This is an English translation of a Japanese blog. Some content may not be fully translated.
PostgreSQL

OSS-DB Gold Exam Preparation (Operations Management - Database Server Construction)

Introduction

I decided to study for the OSS-DB Gold (Open Source Database Engineer Certification Exam), but since there are no books published within the last 5 years, I decided to study using the exam syllabus as a guide, along with the manual, actual systems, and information from other pioneers on the web.

Compared to other exams, the OSS-DB exam scope is clearly defined, and while not listed here, there are entries for “important terms, commands, and parameters.” If you want to see the complete exam scope, please refer to the exam overview below.

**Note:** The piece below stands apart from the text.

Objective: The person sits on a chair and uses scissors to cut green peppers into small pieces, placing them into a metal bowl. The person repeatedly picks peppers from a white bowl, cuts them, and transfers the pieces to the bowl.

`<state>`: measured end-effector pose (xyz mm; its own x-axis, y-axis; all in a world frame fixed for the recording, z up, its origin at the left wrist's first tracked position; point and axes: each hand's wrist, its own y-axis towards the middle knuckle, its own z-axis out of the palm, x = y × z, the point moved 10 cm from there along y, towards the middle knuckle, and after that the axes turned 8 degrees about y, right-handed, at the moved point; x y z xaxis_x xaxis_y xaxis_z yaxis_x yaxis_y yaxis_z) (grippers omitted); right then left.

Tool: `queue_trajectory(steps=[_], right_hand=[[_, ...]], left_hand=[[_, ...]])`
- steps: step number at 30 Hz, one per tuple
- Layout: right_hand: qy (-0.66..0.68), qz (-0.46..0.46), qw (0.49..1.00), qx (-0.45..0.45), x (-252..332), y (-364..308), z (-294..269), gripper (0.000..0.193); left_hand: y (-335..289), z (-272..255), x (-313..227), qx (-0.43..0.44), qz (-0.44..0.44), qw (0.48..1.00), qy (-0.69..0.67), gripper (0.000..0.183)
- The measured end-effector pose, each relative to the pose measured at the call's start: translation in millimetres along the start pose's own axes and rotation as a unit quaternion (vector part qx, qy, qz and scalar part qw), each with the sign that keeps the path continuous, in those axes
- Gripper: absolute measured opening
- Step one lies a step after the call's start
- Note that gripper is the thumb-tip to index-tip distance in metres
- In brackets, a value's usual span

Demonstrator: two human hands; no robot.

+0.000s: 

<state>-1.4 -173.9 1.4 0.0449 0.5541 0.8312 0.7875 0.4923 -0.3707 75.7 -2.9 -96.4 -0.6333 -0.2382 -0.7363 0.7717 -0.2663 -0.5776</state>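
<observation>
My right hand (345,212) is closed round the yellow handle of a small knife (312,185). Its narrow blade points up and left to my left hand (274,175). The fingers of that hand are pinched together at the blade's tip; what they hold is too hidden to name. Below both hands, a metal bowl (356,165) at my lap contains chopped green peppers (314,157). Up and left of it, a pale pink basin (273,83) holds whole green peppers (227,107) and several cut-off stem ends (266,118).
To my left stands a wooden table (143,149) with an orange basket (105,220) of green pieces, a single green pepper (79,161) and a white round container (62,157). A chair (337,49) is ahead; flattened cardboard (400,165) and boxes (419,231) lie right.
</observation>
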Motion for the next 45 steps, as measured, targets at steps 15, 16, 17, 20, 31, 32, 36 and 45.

OSS-DB Gold https://oss-db.jp/outline/gold

This time I will summarize the database server construction section of operations management. There is not much content here; it’s just notes.

Exam Scope

  • Operations Management (30%)
    • Database Server Construction [Importance: 2]
    • Operations Management Commands in General [Importance: 4]
    • Database Structure [Importance: 2]
    • Hot Standby Operations [Importance: 1]
  • Performance Monitoring (30%)
    • Access Statistics [Importance: 3]
    • Table/Column Statistics [Importance: 2]
    • Query Execution Plans [Importance: 3]
    • Other Performance Monitoring [Importance: 1]
  • Performance Tuning (20%)
    • Performance-Related Parameters [Importance: 4]
    • Tuning Implementation [Importance: 2]
  • Failure Response (20%)
    • Possible Failure Patterns [Importance: 3]
    • Corrupted Cluster Recovery [Importance: 2]
    • Hot Standby Recovery [Importance: 1]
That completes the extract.